NOT A HOTELは、事業運営の情報管理と業務連携を目的に、コラボレーションソフトウェア「Notion」およびAIアシスタント「Notion AI」を全社で採用した。8月7日、Notionを提供するNotion Labs Japanが発表した。「会社のOS」として全社に展開し、組織の透明性を高めメンバーの自律的な働き方を促進する。これにより、全国の拠点で均一な高品質サービスを提供する基盤を構築した。
NOT A HOTELは、「世界中にあなたの家を」をコンセプトに、建築家やクリエイターが手がけた物件を年10日単位で購入できるサービスを提供している。同社ではソフトウェアエンジニアや建築士、ホテル運営スタッフ、シェフなど多様な専門性を持つメンバーが、フルリモート・フルフレックスの環境で勤務している。そのため、全国の拠点で均一かつ高品質なサービスを提供するには、全メンバーが同じ情報に基づいて判断・行動し、一貫性のある業務を遂行できる情報基盤が不可欠だった。

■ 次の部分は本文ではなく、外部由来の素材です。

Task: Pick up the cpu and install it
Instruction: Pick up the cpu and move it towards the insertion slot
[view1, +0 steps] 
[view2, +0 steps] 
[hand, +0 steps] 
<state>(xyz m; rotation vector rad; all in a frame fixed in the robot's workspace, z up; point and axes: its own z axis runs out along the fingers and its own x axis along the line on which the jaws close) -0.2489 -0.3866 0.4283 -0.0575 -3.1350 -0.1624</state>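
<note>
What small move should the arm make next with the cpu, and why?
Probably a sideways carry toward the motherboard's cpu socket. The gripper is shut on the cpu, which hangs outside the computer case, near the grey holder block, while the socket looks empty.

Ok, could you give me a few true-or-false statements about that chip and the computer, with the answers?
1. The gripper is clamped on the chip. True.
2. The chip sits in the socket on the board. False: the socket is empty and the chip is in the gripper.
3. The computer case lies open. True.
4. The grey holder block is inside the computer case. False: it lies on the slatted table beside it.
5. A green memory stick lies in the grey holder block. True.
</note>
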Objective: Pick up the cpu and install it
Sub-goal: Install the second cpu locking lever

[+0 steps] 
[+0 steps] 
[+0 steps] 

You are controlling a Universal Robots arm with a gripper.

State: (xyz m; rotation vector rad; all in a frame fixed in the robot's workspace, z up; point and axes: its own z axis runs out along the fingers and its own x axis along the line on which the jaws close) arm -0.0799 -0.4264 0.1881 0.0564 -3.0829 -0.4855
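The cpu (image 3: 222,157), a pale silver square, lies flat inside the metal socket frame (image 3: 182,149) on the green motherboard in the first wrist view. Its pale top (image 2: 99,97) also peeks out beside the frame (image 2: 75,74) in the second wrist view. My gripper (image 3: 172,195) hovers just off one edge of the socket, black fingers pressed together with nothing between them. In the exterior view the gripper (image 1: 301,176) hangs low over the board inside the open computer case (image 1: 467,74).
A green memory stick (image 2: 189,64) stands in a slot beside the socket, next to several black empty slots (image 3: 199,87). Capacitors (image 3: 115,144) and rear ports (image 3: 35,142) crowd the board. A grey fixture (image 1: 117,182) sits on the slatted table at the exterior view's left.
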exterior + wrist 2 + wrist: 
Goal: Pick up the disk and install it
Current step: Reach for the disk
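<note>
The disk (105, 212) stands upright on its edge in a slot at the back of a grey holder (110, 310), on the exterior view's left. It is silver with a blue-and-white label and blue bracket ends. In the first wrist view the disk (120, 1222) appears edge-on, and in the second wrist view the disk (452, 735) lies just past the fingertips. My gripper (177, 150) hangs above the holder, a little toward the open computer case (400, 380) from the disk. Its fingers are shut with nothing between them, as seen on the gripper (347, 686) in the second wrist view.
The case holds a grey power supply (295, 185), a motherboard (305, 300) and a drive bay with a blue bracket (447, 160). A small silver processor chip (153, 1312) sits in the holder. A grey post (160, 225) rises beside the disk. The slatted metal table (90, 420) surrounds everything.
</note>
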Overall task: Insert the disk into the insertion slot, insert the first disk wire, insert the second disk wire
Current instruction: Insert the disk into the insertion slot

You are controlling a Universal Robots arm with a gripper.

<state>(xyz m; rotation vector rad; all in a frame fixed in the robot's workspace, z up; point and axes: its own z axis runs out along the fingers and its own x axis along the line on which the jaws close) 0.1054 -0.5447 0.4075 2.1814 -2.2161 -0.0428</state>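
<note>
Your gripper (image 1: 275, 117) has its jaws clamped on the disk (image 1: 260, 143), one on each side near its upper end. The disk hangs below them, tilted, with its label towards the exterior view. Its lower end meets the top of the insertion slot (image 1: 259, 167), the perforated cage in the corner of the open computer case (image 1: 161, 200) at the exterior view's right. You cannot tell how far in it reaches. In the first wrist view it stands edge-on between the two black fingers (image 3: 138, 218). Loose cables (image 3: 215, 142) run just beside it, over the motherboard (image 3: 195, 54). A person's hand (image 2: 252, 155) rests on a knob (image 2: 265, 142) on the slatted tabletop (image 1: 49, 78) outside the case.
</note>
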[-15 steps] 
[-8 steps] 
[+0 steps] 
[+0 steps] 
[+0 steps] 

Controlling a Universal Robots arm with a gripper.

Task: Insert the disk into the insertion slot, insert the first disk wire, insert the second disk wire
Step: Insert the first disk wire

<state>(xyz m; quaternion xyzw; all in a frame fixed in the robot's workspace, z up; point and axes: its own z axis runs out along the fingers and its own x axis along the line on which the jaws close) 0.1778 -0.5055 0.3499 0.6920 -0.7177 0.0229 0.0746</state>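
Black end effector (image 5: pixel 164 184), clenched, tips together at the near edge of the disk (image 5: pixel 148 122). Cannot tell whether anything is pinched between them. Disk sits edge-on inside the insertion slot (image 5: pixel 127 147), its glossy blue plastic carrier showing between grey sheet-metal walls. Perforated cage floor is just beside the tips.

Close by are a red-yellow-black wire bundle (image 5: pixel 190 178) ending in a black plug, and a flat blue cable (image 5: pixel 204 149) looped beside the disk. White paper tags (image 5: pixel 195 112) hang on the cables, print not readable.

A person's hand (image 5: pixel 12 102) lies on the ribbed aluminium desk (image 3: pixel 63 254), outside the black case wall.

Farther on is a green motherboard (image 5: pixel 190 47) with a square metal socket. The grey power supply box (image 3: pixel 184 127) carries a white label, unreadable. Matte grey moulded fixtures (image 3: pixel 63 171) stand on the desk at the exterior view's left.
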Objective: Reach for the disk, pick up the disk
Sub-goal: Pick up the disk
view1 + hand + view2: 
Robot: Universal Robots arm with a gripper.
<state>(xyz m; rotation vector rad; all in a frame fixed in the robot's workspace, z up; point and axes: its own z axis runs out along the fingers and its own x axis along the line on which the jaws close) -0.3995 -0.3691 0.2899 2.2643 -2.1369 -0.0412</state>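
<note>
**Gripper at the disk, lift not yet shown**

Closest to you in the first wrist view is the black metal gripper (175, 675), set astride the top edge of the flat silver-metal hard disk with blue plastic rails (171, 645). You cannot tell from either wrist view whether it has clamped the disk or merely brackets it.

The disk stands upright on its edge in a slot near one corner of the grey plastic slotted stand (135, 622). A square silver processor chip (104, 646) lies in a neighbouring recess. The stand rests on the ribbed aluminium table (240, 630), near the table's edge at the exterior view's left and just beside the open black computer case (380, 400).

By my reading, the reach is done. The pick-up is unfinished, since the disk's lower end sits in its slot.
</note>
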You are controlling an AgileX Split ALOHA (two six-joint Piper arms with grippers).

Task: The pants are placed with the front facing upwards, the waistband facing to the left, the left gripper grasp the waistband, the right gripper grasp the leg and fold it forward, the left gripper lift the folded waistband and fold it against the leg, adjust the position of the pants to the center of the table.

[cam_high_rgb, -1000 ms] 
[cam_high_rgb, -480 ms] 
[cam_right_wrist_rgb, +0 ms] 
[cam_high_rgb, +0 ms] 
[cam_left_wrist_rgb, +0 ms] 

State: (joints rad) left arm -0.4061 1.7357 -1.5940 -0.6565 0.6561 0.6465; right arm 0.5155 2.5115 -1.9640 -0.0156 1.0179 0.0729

こうした課題を解決するため、会社のOSとしてNotionおよびNotion AIの全社導入を決めた。選定にあたり、柔軟な情報設計とカスタマイズ性に加え、他ツールとの連携で業務効率化が見込める点を評価した。また、Notion AIによって社内のナレッジを蓄積・活用しながら業務を効率化できる点も採用の決め手となった。情報資産を保護しながら生産性を向上させるため、全従業員がNotion AIを利用できるエンタープライズプランを選択している。
Notionを会社のOSとして機能させることで、組織全体の方針や進捗状況、過去の議事録や意思決定プロセスといった情報を、メンバーがいつでも迅速に確認できるようになった。これにより組織の透明性が向上し、メンバーの自律的な行動が促進され、新入社員のオンボーディングも迅速化されている。エンタープライズプランの導入で、共有やエクスポートの制限、監査ログによる情報漏洩防止といった強固なセキュリティと、IdP(Identity Provider)と連携したプロビジョニング機能による管理負荷軽減を両立している。
具体的な活用として、全国に展開する物件の運営マニュアルをNotionに集約している。現場スタッフは、ガウンの結び方やグラスの置き方といった細かな不明点もNotion AIに質問すれば瞬時に確認できるようになった。これにより知識の属人化を防ぎ、新人スタッフでも質の高いサービスを提供できる体制を構築している。また、管理部門や開発部門では文書作成の約90%をNotion AIが担い、作業時間を短縮した。現在ではほとんどのメンバーが日常業務でNotion AIを活用し、ナレッジの蓄積と活用が事業成長につながっている。
NOT A HOTEL Business Accelerator Leadの梶原成親氏は、「ビジネスの本質はいかに自律的に動ける人を増やせるかだと考えている。豊富な情報があれば人は自律的に動けるはずで、情報へのアクセスのハードルを下げることが重要だ。Notion AIは自社のナレッジにAIを活用でき、情報を蓄積するほど精度が高まり、事業成長につなげられる点に大きな価値がある」と話している。